Educating families and communities is a vital part of the caregiver’s work and is crucial to address the stigma, discrimination and ignorance that surrounds HIV and AIDS.
“As a caregiver I really like encouraging those who are sick to take the HIV test, giving family talks so that everyone understands and gains knowledge about HIV,” Amelia’s caregiver Hortencia explains.
“I am motivated to know that people depend on me, in part, to survive, and to overcome the prejudice against HIV. It’s important for me to know that a simple gesture can save a life; this motivates me because this is what I’d want others to do for me.”
It is undoubtedly the multiple roles that caregivers take on — that of nurse, counsellor, friend, mother, confidante, priest and motivator — that is their greatest value.
“She is a person that I can count on at any moment of my life,” Lina Daniel Moore, who lives on the outskirts of Maputo, says of her caregiver Angelina from our local partner Tinhena. “When I was very sick she did everything for me.

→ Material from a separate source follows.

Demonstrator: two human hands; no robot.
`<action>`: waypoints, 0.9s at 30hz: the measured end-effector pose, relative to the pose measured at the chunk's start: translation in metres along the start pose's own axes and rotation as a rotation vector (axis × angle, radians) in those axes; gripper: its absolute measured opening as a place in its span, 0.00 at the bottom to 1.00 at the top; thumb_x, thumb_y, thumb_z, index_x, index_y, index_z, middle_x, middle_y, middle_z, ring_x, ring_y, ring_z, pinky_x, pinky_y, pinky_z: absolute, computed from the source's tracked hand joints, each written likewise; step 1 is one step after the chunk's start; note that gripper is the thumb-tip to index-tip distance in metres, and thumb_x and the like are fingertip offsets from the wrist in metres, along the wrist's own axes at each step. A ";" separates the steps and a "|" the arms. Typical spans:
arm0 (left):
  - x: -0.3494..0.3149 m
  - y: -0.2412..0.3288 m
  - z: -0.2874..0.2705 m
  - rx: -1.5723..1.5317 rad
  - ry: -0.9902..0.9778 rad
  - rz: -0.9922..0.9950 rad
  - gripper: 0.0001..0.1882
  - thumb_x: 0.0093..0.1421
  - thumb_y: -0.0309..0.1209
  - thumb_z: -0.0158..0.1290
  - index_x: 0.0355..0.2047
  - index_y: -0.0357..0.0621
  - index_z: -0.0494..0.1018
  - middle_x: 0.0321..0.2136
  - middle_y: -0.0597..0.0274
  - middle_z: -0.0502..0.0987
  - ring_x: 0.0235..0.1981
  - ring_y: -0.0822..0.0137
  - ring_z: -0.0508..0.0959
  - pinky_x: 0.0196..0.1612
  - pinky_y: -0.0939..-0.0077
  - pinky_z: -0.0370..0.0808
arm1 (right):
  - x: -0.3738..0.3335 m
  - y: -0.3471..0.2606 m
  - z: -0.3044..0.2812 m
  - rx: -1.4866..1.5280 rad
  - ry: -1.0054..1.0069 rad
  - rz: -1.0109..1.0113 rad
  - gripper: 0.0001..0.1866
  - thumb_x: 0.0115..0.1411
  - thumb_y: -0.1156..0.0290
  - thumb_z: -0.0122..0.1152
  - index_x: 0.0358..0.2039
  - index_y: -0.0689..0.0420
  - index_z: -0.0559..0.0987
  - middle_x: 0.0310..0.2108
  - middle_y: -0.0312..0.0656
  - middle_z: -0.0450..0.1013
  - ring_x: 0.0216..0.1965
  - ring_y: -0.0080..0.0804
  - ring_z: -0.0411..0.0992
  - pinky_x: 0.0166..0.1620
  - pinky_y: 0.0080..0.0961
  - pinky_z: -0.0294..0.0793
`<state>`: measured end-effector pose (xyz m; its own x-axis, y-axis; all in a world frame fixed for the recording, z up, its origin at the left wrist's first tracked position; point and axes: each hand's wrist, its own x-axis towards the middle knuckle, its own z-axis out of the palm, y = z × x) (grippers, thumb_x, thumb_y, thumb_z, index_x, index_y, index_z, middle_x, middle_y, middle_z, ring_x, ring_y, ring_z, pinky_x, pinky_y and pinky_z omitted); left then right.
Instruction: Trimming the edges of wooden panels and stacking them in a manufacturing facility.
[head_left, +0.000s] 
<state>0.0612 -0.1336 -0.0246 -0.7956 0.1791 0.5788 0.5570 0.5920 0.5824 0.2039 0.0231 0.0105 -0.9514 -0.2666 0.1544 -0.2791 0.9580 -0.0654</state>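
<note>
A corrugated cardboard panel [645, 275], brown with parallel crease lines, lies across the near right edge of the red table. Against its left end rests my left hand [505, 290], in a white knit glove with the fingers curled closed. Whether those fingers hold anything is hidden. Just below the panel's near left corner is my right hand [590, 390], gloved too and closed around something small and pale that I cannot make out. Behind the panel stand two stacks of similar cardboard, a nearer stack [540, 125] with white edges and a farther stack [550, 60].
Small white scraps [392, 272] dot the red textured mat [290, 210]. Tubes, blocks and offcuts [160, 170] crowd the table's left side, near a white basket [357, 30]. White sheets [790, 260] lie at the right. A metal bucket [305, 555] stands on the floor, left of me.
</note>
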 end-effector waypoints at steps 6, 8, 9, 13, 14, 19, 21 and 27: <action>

“Without the visits from Angelina I think that I would still be very sick or even would have already died — not just for lack of medications, but for lack of someone that understands me, for lack of company.
“Now I know that HIV does not kill, but ignorance does.”
It is this strength of mind and spirit, this sense of hope for the future and a determination to live healthier fuller lives, that is the common thread which runs through all home-based care clients — even Marta, back in Fidel Castro, who lies sick in her bed.
“Now I live positively and I know that I can save myself if I follow treatment and eat well,” Marta says. “I will get better. I’ll get better because I want to live more and teach others about this illness of HIV.”